— …Уилл… заставляет меня чувствовать себя таким старым… ведь по-настоящему-то, мужчина должен играть со своим сыном в бейсбол…
— Вовсе не обязательно, — мягко прозвучал женский голос. — Ты хороший человек.
— …в плохое время. Черт побери, ведь мне было сорок, когда он родился! И ты. Люди говорят, где твоя дочь?… Господи, о какой чепухе думается, когда лежишь в постели.
Уилл услышал, как отец повернулся в темноте и сел. Чиркнул спичкой, раскурил трубку. Окна дребезжали от ветра.
— …человек с афишами под мышкой…
— …карнавал… — звучал материнский голос, — этот последний в нынешнем году?
Уилл хотел отвернуться, но не мог.
— …самая прекрасная… женщина… в мире… — бормотал отцовский голос.
Мама тихо смеялась:
— Ты знаешь, что это не я.
Нет! подумал Уилл, это же из афиши! Почему же папа не говорит?
Потому, ответил он сам себе. Что-то продолжается. Ох, что-то продолжается!
Уилл вдруг увидел бумагу, которая вертелась среди деревьев, и эти слова: «Самая прекрасная женщина», и лихорадочный жар охватил его щеки. Он думал: Джим, Театр, обнаженные люди на сцене-окне в этом спектакле, ужасном, диковинном, безумном, как китайская опера, дзю-до, джиу-джитсу, индейские головоломки; и теперь отцовский голос, мечтательный, печальный, очень печальный, печальнейший голос… много, слишком много всего, чтобы понять. И вдруг он испугался того, что папа не захотел говорить об афише, которую он тайком бросил в огонь. Уилл выглянул из окна. Там! Как белое перо! Бледная бумага танцевала в воздухе.
— Нет, — прошептал он, — никакой карнавал не придет так поздно. Этого не может быть. — Он нырнул под одеяло, включил ночник и раскрыл книгу. На первой же картинке он увидел доисторическую рептилию с огромными крыльями, летящую в ночном небе миллион лет назад.
Черт возьми, подумал он, в спешке я утащил книжку Джима, а он схватил одну из моих.
Но это была чудесная рептилия.
И уже в полусне ему почудилось, что он слышит внизу шаги неугомонного отца. Хлопнула входная дверь. Отец возвращался на работу, поздно, без всякой причины, с щетками, или с книгами, дальше,, дальше…
А мама мирно спала, не зная, что он ушел.
9
Ни у кого в мире не было имени, которое так хорошо слетало с языка.
— Джим Найтшейд. Это я.
Джим был высокого роста, и теперь, вытянувшись, лежал на кровати, сплетенной из камыша; его костям было удобно в его теле, а его телу было привычно на его костях. Библиотечные книги, так и не открытые, лежали рядом.

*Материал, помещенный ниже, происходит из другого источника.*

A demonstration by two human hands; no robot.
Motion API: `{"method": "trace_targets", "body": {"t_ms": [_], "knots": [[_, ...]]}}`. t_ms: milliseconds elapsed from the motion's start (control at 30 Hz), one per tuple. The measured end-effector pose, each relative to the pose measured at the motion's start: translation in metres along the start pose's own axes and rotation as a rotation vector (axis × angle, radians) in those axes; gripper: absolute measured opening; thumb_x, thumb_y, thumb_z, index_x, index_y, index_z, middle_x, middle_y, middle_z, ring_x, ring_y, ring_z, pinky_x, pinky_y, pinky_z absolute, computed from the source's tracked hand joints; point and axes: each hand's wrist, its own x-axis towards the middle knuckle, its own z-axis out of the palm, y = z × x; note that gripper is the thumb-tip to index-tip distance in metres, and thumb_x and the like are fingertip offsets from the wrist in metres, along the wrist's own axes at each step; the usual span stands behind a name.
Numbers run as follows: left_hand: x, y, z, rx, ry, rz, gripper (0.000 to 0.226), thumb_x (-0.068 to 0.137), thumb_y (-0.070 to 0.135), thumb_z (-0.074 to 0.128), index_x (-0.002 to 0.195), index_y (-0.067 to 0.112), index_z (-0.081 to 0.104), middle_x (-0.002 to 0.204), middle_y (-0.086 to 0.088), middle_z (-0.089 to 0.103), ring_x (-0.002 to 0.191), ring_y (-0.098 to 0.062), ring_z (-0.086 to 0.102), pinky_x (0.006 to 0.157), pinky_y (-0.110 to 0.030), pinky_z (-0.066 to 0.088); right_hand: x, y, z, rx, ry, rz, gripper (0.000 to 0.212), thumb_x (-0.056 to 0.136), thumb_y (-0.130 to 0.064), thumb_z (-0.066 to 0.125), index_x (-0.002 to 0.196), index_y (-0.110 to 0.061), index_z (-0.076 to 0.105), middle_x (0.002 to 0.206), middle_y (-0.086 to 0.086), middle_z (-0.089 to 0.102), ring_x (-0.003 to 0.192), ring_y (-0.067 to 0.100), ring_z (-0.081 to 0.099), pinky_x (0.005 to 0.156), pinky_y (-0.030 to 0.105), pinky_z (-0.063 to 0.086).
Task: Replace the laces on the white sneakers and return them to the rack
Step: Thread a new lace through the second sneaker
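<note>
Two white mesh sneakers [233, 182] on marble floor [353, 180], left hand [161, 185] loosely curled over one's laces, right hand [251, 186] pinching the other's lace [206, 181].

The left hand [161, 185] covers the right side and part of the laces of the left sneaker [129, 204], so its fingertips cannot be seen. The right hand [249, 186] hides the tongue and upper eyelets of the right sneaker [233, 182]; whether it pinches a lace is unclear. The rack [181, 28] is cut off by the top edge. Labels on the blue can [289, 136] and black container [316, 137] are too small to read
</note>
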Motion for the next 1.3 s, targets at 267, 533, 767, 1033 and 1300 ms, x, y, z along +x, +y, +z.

Его глаза, полные ожидания, были темными, как сумерки, под ними залегли тени; его мать говорила, что это с тех пор, как он едва не умер в три года. Его темные волосы были цвета осенних каштанов, а на висках, на лбу, на шее и на запястьях его тонких рук бились темно-голубые жилки. Он был точно мрамор с темными прожилками, этот Джим Найтшейд, мальчик, который, взрослея, все меньше говорил и меньше улыбался.
Беда в том, что Джим видел лишь внешнюю сторону вещей и не мог увидеть то, что кроется позади видимого. А если ты всю свою жизнь никогда не смотришь на суть, и тебе уже тринадцать, ты и в двадцать лет будешь в плену этого мелкого суетного мира.
Уилл Хэлоуэй, даже когда был маленьким, любил вертеть знакомые явления так и этак, чтобы разглядеть их с разных сторон. Поэтому в тринадцать он имел уже целых шесть лет, наполненных яркими впечатлениями.
Джим знал каждый сантиметр своей тени, мог вырезать ее из плотной бумаги, свернуть в рулон или поднять на флагштоке как знамя.
А Уилл же до сих пор удивлялся, что тень следует за ним. Так было с ним, а что было, то было.
— Джим, ты проснулся?
— Да, мама.
Дверь приоткрылась и тут же захлопнулась. Он почувствовал, что совсем проснулся, но вставать не хотелось.
— Джим, почему у тебя руки как лед. Не спи с открытым окном. Подумай о своем здоровье.
— Непременно.
— Не говори «непременно» таким тоном. Ты не можешь знать, что значит иметь троих детей и потерять всех, кроме одного.
— А у меня и не будет детей, — сказал Джим.
— Ты просто так говоришь.
— Я знаю это. Я знаю все.
С минуту она молчала.
— Что ты знаешь?
— Нет никакой пользы увеличивать число людей. Люди все равно умирают.